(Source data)
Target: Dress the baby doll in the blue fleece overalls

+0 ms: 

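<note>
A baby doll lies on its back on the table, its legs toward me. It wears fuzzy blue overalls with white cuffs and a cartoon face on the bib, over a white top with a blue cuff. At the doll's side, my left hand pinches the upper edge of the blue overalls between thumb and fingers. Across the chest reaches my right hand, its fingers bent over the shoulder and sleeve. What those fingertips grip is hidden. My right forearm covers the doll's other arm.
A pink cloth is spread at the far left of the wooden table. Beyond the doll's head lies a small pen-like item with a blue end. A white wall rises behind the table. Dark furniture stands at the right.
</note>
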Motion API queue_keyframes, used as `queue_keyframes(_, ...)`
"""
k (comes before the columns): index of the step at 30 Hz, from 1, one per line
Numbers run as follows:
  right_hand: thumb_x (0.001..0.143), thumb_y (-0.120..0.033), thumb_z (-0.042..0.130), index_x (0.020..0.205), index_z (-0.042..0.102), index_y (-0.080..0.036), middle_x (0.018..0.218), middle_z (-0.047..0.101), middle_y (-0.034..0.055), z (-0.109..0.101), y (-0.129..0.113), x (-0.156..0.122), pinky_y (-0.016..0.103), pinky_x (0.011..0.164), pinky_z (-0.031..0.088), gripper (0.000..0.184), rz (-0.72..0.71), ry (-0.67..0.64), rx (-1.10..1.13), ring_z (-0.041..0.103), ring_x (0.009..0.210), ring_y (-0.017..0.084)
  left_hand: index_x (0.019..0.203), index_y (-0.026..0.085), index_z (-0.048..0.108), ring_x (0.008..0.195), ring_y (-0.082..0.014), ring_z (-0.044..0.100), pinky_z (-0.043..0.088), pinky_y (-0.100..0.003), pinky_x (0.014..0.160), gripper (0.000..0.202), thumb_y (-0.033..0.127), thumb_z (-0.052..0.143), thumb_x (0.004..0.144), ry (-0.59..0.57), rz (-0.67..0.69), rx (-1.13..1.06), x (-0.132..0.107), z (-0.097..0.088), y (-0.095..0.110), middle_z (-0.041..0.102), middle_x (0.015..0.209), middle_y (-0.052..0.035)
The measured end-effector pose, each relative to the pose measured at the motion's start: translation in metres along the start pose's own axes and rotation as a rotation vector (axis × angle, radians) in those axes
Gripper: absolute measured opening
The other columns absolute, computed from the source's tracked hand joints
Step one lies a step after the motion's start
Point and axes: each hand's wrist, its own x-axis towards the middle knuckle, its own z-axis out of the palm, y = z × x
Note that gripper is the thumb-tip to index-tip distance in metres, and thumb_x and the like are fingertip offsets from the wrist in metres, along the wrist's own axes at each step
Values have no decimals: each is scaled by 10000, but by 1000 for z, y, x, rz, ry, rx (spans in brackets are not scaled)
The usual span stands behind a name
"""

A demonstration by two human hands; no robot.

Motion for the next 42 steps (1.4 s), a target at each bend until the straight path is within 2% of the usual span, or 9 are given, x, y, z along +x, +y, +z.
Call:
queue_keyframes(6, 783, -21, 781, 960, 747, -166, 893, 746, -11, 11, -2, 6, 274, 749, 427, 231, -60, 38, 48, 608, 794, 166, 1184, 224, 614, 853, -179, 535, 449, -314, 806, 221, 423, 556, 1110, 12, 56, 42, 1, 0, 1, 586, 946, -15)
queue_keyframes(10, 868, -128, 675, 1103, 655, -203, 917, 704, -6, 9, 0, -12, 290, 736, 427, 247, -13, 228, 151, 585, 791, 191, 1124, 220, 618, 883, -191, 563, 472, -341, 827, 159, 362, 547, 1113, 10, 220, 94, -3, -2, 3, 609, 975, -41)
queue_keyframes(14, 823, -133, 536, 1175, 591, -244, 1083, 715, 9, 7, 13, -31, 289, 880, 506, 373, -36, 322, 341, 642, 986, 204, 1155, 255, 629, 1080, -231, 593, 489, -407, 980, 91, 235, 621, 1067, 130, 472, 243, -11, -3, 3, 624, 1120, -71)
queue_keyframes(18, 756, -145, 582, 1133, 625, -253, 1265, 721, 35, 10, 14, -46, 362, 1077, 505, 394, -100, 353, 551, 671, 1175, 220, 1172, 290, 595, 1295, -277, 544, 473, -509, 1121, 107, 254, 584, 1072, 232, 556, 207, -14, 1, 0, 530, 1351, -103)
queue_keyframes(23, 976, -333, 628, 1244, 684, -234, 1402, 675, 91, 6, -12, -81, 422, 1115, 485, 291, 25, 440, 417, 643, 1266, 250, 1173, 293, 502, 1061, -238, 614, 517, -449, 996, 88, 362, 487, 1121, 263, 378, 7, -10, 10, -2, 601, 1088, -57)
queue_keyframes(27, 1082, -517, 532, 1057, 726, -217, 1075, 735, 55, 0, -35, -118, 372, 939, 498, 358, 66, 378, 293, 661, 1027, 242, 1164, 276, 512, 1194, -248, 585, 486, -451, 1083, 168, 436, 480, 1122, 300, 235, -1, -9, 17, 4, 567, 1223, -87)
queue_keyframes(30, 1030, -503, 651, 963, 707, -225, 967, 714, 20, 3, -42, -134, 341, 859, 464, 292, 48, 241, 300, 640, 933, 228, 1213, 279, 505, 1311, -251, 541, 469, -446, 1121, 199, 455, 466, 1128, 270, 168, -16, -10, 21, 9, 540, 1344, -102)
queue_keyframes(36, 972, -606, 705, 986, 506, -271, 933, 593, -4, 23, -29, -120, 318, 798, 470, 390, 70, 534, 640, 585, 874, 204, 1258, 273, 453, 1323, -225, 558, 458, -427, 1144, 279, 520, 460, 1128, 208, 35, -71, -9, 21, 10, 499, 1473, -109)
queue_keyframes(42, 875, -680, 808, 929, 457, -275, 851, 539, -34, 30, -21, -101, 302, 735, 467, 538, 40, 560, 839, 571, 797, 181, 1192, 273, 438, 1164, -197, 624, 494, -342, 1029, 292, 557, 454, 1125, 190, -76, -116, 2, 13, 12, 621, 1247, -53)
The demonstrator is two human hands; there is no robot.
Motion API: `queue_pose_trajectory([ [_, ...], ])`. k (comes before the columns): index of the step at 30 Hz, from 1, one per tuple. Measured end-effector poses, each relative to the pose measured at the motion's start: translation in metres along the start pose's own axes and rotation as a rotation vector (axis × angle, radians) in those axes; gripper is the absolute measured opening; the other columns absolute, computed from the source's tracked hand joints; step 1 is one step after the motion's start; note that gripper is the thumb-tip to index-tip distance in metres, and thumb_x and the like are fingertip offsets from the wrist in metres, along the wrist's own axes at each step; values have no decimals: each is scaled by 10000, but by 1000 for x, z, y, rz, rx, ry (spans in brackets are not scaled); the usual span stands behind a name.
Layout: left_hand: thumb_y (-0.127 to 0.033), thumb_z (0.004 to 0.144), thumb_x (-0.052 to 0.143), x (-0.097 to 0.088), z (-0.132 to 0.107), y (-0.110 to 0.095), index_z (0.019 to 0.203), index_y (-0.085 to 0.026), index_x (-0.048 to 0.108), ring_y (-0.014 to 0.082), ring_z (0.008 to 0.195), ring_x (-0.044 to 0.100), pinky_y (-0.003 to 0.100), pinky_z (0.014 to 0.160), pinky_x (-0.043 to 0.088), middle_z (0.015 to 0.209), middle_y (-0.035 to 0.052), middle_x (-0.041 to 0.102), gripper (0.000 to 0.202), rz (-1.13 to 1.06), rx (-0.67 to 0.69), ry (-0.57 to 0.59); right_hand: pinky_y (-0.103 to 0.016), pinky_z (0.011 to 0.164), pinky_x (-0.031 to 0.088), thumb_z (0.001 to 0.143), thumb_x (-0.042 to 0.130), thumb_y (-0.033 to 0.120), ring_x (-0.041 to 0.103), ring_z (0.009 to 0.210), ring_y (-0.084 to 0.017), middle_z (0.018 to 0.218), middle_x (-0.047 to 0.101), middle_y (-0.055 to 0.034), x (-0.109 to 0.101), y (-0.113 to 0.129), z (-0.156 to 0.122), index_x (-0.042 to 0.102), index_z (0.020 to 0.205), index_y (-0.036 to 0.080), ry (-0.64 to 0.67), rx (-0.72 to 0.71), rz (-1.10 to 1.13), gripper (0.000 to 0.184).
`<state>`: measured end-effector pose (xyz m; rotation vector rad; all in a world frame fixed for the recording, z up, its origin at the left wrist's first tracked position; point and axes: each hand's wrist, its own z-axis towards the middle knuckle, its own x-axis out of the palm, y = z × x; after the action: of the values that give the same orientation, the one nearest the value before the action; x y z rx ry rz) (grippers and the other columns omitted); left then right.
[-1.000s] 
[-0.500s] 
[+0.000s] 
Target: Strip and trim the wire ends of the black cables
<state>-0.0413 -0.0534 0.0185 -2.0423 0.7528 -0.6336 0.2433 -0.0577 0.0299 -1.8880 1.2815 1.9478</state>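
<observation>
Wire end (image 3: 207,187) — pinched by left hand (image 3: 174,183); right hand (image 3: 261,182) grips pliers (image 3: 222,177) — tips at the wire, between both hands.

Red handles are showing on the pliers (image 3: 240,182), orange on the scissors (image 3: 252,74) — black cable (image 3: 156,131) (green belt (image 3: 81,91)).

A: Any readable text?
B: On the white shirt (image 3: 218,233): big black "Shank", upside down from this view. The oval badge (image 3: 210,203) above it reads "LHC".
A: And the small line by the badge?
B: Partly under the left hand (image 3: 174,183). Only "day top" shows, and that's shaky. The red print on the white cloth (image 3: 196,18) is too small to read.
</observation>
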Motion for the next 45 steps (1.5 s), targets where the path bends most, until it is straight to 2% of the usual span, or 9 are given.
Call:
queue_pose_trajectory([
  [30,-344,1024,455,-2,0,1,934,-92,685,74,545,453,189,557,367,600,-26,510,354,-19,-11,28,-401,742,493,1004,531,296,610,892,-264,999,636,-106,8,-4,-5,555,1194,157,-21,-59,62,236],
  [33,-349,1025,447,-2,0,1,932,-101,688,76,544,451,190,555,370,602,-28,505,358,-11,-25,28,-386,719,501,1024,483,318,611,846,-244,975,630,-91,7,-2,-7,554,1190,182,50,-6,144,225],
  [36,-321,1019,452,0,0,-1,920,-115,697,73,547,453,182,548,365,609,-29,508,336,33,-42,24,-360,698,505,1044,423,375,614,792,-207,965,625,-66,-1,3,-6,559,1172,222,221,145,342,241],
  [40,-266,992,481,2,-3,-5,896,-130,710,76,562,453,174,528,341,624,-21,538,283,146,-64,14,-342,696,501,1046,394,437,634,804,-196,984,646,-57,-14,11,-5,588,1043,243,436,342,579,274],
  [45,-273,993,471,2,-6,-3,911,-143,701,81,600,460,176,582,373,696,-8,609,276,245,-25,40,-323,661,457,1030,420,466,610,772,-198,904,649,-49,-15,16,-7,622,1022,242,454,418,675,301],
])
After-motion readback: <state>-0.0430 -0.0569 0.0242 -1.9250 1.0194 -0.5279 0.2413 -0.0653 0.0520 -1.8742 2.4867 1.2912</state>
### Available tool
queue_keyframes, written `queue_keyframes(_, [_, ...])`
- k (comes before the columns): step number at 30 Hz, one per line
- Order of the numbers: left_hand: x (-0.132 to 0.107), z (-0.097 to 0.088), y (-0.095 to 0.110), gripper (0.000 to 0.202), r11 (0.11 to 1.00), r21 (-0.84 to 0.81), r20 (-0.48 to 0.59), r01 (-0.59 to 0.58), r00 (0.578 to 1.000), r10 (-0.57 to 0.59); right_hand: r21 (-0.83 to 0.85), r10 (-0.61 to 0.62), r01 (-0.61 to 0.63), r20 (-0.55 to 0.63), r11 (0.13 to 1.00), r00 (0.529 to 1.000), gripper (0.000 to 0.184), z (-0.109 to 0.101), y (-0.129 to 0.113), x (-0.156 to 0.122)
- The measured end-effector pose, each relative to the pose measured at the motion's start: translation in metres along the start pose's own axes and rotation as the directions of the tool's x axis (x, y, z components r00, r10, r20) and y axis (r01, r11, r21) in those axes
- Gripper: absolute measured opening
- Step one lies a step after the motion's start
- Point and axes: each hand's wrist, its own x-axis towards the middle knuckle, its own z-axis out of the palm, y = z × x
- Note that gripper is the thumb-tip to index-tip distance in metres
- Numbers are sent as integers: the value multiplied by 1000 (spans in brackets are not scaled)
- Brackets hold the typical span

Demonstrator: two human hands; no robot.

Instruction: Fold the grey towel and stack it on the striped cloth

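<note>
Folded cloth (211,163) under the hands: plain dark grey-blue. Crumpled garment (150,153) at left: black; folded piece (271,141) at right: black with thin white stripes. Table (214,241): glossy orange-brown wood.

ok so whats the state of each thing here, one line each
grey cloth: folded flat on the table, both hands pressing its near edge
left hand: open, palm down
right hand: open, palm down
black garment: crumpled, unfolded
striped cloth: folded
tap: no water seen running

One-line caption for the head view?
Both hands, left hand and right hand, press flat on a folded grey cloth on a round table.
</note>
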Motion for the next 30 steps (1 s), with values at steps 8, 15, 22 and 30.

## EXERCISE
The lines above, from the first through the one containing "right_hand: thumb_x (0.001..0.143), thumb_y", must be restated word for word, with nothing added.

## ANSWER TO THIS PROBLEM
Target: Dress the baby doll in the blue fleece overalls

+0 ms: 

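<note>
A baby doll lies on its back on the table, its legs toward me. It wears fuzzy blue overalls with white cuffs and a cartoon face on the bib, over a white top with a blue cuff. At the doll's side, my left hand pinches the upper edge of the blue overalls between thumb and fingers. Across the chest reaches my right hand, its fingers bent over the shoulder and sleeve. What those fingertips grip is hidden. My right forearm covers the doll's other arm.
A pink cloth is spread at the far left of the wooden table. Beyond the doll's head lies a small pen-like item with a blue end. A white wall rises behind the table. Dark furniture stands at the right.
</note>
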Motion API queue_keyframes, used as `queue_keyframes(_, ...)`
"""
k (comes before the columns): index of the step at 30 Hz, from 1, one per line
Numbers run as follows:
  right_hand: thumb_x (0.001..0.143), thumb_y (-0.120..0.033), thumb_z (-0.042..0.130), index_x (0.020..0.205), index_z (-0.042..0.102), index_y (-0.080..0.036), middle_x (0.018..0.218), middle_z (-0.047..0.101), middle_y (-0.034..0.055), z (-0.109..0.101), y (-0.129..0.113), x (-0.156..0.122), pinky_y (-0.016..0.103), pinky_x (0.011..0.164), pinky_z (-0.031..0.088), gripper (0.000..0.184), rz (-0.72..0.71), ry (-0.67..0.64), rx (-1.10..1.13), ring_z (-0.041..0.103), ring_x (0.009..0.210), ring_y (-0.017..0.084)

The exercise asks for nothing more than this.